Certains groupes ont un don.
Des formations savent comment masquer leurs faiblesses, transformer un petit rien en un grand moment, déclencher diverses réactions physiques (de danser à vomir en passant par pleurer), caser un grand single et faire passer le reste pour autre chose que du remplissage, on en passe et des meilleurs.
The Raveonettes, personne ne pourra leur enlever cela, savent ouvrir un disque. On se souvient encore tout ému de « The Heavens », titre affolant qui débutait leur précédent album, le mirifique Pretty in black. Sur le petit nouveau Lust, Lust, Lust, les débats s’ouvrent sur « Aly, walk with me » et diable, cela faisait bien longtemps qu’on n’avait entendu un titre de cet acabit ! Mystérieuse et lascive, cette chanson fascine dès les sensuelles premières notes avant que l’orage ne s’abatte sous forme d’un hurlement incroyable d’un mur de guitares noisy, un son terrifiant, de l’électricité pur, le seul équivalent doit être le son qu’entend le condamné à mort sur la chaise lorsque le levier s’abaisse…
Les Raveonettes n’ont jamais fait mystère de ce qui les influence : les productions Spector, le Velvet Underground et The Jesus and Mary Chain. Chacune de ces influences forme une suite logique à laquelle le chaînon suivant serait The Raveonettes. Sur ce nouvel opus, le groupe a remis au goût du jour le son des guitares du groupe de Glasgow et de My Bloody Valentine qu’il avait un peu oublié sur Pretty In Black sans jamais stopper de citer Spector.
Le résultat est cet album de pop sucrée habillée en manteau de guitares noisy. La meilleure illustration serait peut être le single « Dead Sound », refrain céleste xylophoné (magnifique néologisme) et couplets aux guitares barbelées.
L’ambiance est plus en proie à l’introspection que sur Pretty in black mais le groupe sait jouer avec les contrastes : « Expelled from love », sombre et robotique est suivi par « You want the candy », tout est dans le titre, grand écart parfait entre la pop des Archies et l’agression sonore des frères Reid, avec au passage le plus beau son de guitare fuzz depuis le « I saw a prayer » de JJ72.
Des petits défauts peut être : est-ce à cause de l’incroyable « Aly walk with me » que les deux titres suivants (« Hallucinations » et « Lust ») semblent un peu faibles ? De plus, le magma sonore et le fait que tous les titres ou presque sont chantés par Sune et Sharin à l’unisson donnent à l’album un aspect homogène qui pourrait être perçu comme un bloc impénétrable, problème que n’avait pas le précédent opus. Cependant, les guitares twangs du génial -donc avec du génie dedans- « Blitzed » réconcilieront tout le monde.
Les cinq derniers titres de Lust, Lust, Lust sont une certaine idée du paradis (pas mal pour un album débutant par le son de l’Enfer), « Sad Transmission » possède cette irrésistible mélancolie automnale, la balade « With my eyes closed » fera fondre même le plus gelé des coeurs et la conclusion « The beat dies » sonne comme une chute de studio du Christmas Gift de Spector reprise par Kevin Shields avec le Velvet en backing band.

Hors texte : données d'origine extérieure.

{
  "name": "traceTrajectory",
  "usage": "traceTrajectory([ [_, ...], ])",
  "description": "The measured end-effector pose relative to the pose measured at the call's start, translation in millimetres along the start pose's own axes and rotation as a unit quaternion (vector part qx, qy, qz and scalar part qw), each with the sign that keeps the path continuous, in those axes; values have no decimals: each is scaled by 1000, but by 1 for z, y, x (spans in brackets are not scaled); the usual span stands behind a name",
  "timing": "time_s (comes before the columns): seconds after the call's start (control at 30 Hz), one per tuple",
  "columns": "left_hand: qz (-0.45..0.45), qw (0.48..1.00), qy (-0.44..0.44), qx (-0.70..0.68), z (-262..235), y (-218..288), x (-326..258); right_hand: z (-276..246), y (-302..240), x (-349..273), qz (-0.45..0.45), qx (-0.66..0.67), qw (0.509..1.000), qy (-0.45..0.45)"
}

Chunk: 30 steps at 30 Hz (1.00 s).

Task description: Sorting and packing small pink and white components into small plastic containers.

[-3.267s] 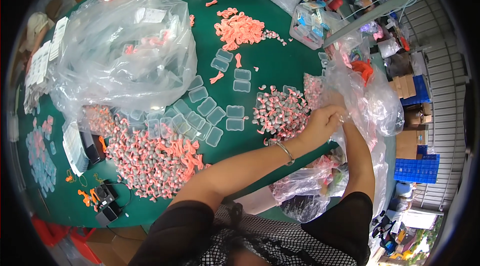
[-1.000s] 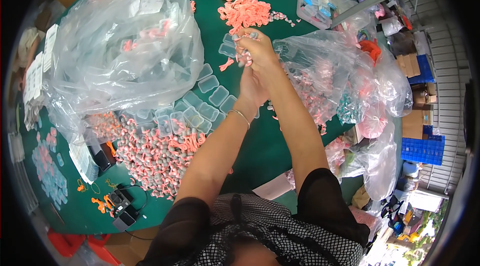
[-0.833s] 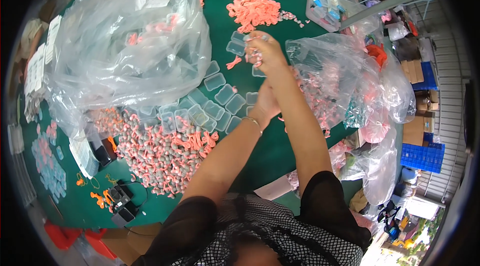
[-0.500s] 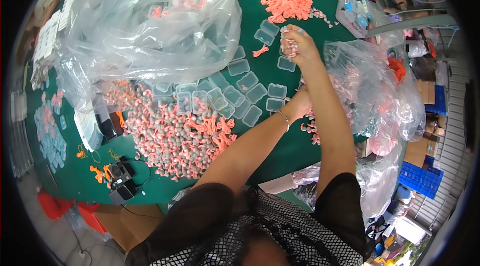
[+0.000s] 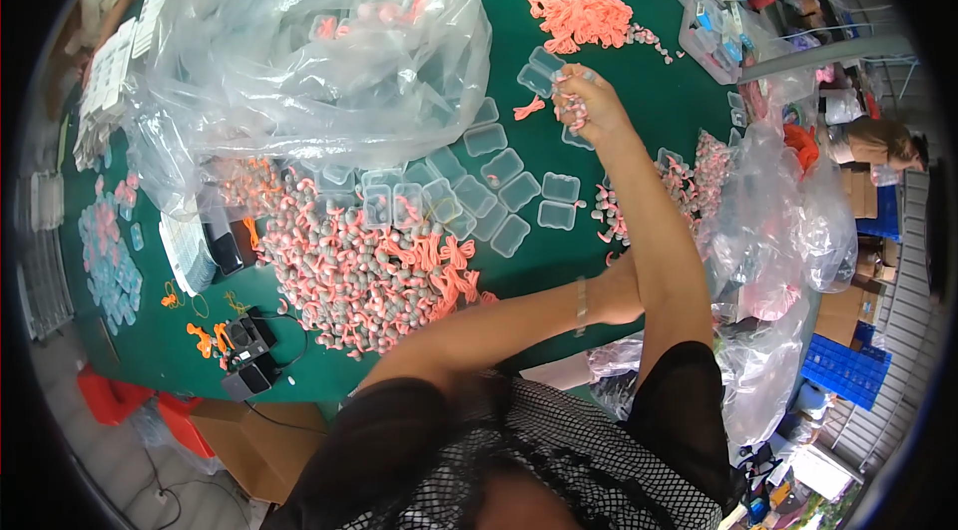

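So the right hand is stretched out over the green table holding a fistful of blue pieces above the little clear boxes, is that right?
Not quite: the pieces in the right hand are pink and grey, not blue, as the head view shows. The rest holds: that hand is stretched out over the green table, fist closed on them, above the small clear boxes.
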<state>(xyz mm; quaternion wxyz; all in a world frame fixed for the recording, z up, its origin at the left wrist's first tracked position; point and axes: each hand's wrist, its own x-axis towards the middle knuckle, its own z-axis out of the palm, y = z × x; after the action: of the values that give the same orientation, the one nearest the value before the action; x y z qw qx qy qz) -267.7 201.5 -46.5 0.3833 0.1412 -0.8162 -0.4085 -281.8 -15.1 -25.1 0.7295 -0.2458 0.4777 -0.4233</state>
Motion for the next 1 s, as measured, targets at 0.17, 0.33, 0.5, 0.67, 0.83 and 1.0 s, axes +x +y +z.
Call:
traceTrajectory([
  [0.17,-147,955,-26,257,-132,20,-43,-17,9,-2,-14,43,997,-61],
  [0.33,-246,872,21,423,-207,-18,-62,-22,7,-2,-47,36,998,-30],
  [0.5,-283,837,-58,464,-208,-39,-71,-12,7,6,-77,-10,997,20],
  [0.67,-280,878,12,388,-210,-44,-65,19,16,41,-153,-159,972,83],
  [0.83,-310,903,151,257,-212,-49,-24,47,23,85,-250,-464,837,145],
  [1.0,-294,891,236,254,-209,-91,2,60,24,100,-284,-617,715,166],
])
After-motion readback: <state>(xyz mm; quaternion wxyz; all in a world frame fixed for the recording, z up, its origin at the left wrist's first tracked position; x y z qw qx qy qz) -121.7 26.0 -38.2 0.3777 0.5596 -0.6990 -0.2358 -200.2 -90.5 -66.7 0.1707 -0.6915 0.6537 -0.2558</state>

Ce nouvel album de The Raveonettes est un carrefour parfait de leurs influences et, même si en de rares occasions on sent la formule pointer le bout du nez, réussi l’exploit de sonner classique et moderne à la fois. Ce Lust, Lust, Lust sensuel aux guitares sauvages réchauffera les coeurs et consacre, si besoin était, le groupe comme l’un des tous meilleurs des dernières années.